Utilisez Texas Red pour SYTO 64 et réglez l’exposition sur 50 millisecondes. Spécifiez SYTO 64 comme canal de focus, et enfin, utilisez Cy5 pour DISCOVERY Cy5. Réglez l’exposition sur 200 millisecondes et enregistrez les modifications.
Cuire au four des sections de granulés de cellules fixées au formol et incorporées de paraffine dans un four réglé à 70 degrés Celsius pendant 20 à 60 minutes. Numérisez les diapositives sur la plate-forme de profilage spatial et sélectionnez des tailles de 50 micromètres et 300 micromètres. Le protocole de visualisation automatisé a été développé en incluant des commandes de non-utilisation pour confirmer qu’il n’y avait pas de saignement provenant des canaux voisins.
La carte thermique logarithmique 2 de tous les marqueurs inclus dans le test de protéomique spatiale comparant le protocole manuel pancytokératine CD 45 en noir au protocole automatisé 3-plex en gris montre une valeur Spearman R de 0,88. Sur les 31 anticorps utilisés dans les essais, 23 anticorps avaient une valeur Spearman R supérieure ou égale à 0,5. La carte thermique logarithmique 2 des cibles sélectionnées incluses dans le test de transcriptomique spatiale comparant le protocole manuel pancytokératine CD 45 en noir au protocole automatisé 3-plex en gris a montré des différences dans ces valeurs.

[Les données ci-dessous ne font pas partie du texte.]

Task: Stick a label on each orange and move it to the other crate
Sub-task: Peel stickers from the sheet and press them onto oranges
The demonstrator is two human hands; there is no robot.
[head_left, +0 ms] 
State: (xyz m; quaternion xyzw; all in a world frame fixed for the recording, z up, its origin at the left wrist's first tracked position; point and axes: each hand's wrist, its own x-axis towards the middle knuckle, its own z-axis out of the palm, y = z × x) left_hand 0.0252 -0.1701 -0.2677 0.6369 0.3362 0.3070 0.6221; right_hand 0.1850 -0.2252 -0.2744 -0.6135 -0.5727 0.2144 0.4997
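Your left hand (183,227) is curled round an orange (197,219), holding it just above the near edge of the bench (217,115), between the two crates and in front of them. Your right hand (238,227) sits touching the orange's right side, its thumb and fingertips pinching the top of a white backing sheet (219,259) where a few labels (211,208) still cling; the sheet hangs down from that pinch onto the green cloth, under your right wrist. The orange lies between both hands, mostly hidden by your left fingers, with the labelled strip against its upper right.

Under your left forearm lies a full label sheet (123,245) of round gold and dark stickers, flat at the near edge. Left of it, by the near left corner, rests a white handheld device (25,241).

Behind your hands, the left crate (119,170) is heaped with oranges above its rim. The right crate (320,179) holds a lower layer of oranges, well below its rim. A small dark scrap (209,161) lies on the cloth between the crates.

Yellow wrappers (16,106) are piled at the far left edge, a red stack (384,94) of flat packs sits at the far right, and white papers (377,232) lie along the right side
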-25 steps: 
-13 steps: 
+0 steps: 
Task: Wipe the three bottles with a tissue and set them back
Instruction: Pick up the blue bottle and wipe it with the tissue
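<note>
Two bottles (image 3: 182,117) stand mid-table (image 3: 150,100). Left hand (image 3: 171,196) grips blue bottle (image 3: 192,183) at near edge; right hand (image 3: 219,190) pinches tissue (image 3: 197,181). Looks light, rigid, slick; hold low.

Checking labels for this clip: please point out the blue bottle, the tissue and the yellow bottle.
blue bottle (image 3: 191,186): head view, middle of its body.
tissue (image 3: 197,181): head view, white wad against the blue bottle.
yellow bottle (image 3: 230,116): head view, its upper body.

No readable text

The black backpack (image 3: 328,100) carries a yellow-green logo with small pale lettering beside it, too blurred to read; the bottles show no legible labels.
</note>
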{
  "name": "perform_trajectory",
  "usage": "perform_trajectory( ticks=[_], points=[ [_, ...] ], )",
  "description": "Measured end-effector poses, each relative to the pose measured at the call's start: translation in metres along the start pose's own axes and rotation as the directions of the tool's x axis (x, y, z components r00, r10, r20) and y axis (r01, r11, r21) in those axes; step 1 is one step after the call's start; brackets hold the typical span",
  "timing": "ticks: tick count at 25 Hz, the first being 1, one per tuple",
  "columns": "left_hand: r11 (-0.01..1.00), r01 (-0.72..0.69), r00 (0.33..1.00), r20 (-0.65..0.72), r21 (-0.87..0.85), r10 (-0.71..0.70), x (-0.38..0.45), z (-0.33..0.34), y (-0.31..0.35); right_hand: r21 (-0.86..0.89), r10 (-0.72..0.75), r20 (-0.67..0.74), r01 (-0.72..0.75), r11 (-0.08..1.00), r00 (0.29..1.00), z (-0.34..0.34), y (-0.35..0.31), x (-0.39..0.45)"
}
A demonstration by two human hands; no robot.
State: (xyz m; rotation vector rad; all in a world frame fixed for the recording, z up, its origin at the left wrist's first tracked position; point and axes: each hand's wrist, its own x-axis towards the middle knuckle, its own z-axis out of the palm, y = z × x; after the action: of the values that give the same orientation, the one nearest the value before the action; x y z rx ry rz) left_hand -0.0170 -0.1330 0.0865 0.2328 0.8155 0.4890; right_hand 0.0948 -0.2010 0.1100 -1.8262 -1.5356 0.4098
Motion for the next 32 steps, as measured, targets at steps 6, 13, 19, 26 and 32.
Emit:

Les données de séquençage pour le protocole de visualisation automatisé 3-plex présentaient des valeurs inférieures à celles du protocole de visualisation manuelle pan-cytokératine CD 45, ce qui est également reflété par les faibles valeurs R de Spearman de 0,15. De plus, une perte de plage dynamique a été observée lors de l’utilisation du protocole automatisé de visualisation 3-plex. La détection de petits ROI dans le protocole de transcriptomique spatiale a été réalisée par la sélection de régions circulaires d’intérêt à 50 micromètres et 300 micromètres de diamètre Les numérations d’ARN pour des cibles sélectionnées sur différentes lignées cellulaires étaient comparables entre les deux régions de tailles d’intérêt après normalisation.
Ce protocole de panels de visualisation automatisés peut être adapté par les chercheurs en échangeant des marqueurs afin de développer des panels qui définissent précisément les ROI pour répondre à leurs questions de protéomique spatiale.